• _WHAT THE TASK REQUIRES_
What you hand back must match the listing exactly.

• _PROVIDED MATERIAL_
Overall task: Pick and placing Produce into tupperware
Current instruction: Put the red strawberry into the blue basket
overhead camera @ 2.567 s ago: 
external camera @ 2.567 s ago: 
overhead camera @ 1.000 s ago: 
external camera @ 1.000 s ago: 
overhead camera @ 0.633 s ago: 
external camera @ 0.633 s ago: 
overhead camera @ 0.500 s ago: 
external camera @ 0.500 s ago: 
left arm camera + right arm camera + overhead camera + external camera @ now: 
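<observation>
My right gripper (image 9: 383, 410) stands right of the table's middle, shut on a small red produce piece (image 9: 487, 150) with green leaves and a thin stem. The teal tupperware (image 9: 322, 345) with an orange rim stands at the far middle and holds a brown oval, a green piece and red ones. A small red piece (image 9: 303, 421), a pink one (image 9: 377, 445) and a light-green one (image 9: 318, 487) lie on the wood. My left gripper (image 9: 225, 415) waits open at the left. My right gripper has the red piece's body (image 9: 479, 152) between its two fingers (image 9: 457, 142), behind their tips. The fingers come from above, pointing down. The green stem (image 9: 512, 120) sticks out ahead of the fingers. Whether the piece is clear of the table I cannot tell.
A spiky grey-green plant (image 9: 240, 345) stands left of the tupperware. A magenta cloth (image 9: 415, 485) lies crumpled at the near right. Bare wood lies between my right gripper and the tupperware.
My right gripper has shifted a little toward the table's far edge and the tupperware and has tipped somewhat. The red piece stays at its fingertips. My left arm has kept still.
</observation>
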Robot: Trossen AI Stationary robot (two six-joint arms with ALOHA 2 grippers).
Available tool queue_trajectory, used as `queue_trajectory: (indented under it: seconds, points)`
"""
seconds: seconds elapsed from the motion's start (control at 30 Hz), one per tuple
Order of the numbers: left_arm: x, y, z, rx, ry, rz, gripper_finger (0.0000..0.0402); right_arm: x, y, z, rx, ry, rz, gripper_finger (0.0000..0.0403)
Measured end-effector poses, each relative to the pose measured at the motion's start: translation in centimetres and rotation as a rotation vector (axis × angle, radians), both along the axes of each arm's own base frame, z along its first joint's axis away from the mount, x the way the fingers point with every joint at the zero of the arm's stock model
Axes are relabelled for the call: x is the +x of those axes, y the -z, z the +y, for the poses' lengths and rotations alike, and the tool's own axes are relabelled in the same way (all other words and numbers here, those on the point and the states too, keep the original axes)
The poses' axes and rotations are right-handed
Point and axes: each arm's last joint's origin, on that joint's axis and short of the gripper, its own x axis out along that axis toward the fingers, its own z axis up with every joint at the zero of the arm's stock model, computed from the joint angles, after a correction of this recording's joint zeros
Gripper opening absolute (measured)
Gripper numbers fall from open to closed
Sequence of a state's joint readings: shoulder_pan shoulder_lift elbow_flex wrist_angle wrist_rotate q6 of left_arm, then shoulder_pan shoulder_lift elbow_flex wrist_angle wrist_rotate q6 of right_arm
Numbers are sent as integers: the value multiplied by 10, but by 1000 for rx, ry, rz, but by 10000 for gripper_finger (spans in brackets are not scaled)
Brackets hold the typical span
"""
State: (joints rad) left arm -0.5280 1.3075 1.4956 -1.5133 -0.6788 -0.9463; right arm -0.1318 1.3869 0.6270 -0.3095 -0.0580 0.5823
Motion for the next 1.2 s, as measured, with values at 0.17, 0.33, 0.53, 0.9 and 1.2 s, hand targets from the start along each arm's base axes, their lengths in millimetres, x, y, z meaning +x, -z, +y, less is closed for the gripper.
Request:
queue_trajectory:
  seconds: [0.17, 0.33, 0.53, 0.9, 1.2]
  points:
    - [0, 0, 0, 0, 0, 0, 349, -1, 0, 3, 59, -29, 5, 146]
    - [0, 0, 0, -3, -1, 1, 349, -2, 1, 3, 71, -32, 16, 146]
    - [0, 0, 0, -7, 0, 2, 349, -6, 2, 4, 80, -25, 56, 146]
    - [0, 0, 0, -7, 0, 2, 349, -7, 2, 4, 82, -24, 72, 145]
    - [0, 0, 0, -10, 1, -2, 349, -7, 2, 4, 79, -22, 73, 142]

• _OUTPUT FOR THIS EXERCISE_
Overall task: Pick and placing Produce into tupperware
Current instruction: Put the red strawberry into the blue basket
overhead camera @ 2.567 s ago: 
external camera @ 2.567 s ago: 
overhead camera @ 1.000 s ago: 
external camera @ 1.000 s ago: 
overhead camera @ 0.633 s ago: 
external camera @ 0.633 s ago: 
overhead camera @ 0.500 s ago: 
external camera @ 0.500 s ago: 
left arm camera + right arm camera + overhead camera + external camera @ now: 
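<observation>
My right gripper (image 9: 383, 410) stands right of the table's middle, shut on a small red produce piece (image 9: 487, 150) with green leaves and a thin stem. The teal tupperware (image 9: 322, 345) with an orange rim stands at the far middle and holds a brown oval, a green piece and red ones. A small red piece (image 9: 303, 421), a pink one (image 9: 377, 445) and a light-green one (image 9: 318, 487) lie on the wood. My left gripper (image 9: 225, 415) waits open at the left. My right gripper has the red piece's body (image 9: 479, 152) between its two fingers (image 9: 457, 142), behind their tips. The fingers come from above, pointing down. The green stem (image 9: 512, 120) sticks out ahead of the fingers. Whether the piece is clear of the table I cannot tell.
A spiky grey-green plant (image 9: 240, 345) stands left of the tupperware. A magenta cloth (image 9: 415, 485) lies crumpled at the near right. Bare wood lies between my right gripper and the tupperware.
My right gripper has shifted a little toward the table's far edge and the tupperware and has tipped somewhat. The red piece stays at its fingertips. My left arm has kept still.
</observation>
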Robot: Trossen AI Stationary robot (two six-joint arms with ALOHA 2 grippers).
Available tool queue_trajectory, used as `queue_trajectory: (indented under it: seconds, points)`
"""
seconds: seconds elapsed from the motion's start (control at 30 Hz), one per tuple
Order of the numbers: left_arm: x, y, z, rx, ry, rz, gripper_finger (0.0000..0.0402); right_arm: x, y, z, rx, ry, rz, gripper_finger (0.0000..0.0403)
Measured end-effector poses, each relative to the pose measured at the motion's start: translation in centimetres and rotation as a rotation vector (axis × angle, radians), both along the axes of each arm's own base frame, z along its first joint's axis away from the mount, x the way the fingers point with every joint at the zero of the arm's stock model
Axes are relabelled for the call: x is the +x of those axes, y the -z, z the +y, for the poses' lengths and rotations alike, and the tool's own axes are relabelled in the same way (all other words and numbers here, those on the point and the states too, keep the original axes)
The poses' axes and rotations are right-handed
Point and axes: each arm's last joint's origin, on that joint's axis and short of the gripper, its own x axis out along that axis toward the fingers, its own z axis up with every joint at the zero of the arm's stock model, computed from the joint angles, after a correction of this recording's joint zeros
Gripper opening absolute (measured)
Gripper numbers fall from open to closed
Sequence of a state's joint readings: shoulder_pan shoulder_lift elbow_flex wrist_angle wrist_rotate q6 of left_arm, then shoulder_pan shoulder_lift elbow_flex wrist_angle wrist_rotate q6 of right_arm
Numbers are sent as integers: the value multiplied by 10, but by 1000 for rx, ry, rz, but by 10000 for gripper_finger (spans in brackets are not scaled)
Brackets hold the typical span
"""
State: (joints rad) left arm -0.5280 1.3075 1.4956 -1.5133 -0.6788 -0.9463; right arm -0.1318 1.3869 0.6270 -0.3095 -0.0580 0.5823
Motion for the next 1.2 s, as measured, with values at 0.17, 0.33, 0.53, 0.9 and 1.2 s, hand targets from the start along each arm's base axes, their lengths in millimetres, x, y, z meaning +x, -z, +y, less is closed for the gripper.
Request:
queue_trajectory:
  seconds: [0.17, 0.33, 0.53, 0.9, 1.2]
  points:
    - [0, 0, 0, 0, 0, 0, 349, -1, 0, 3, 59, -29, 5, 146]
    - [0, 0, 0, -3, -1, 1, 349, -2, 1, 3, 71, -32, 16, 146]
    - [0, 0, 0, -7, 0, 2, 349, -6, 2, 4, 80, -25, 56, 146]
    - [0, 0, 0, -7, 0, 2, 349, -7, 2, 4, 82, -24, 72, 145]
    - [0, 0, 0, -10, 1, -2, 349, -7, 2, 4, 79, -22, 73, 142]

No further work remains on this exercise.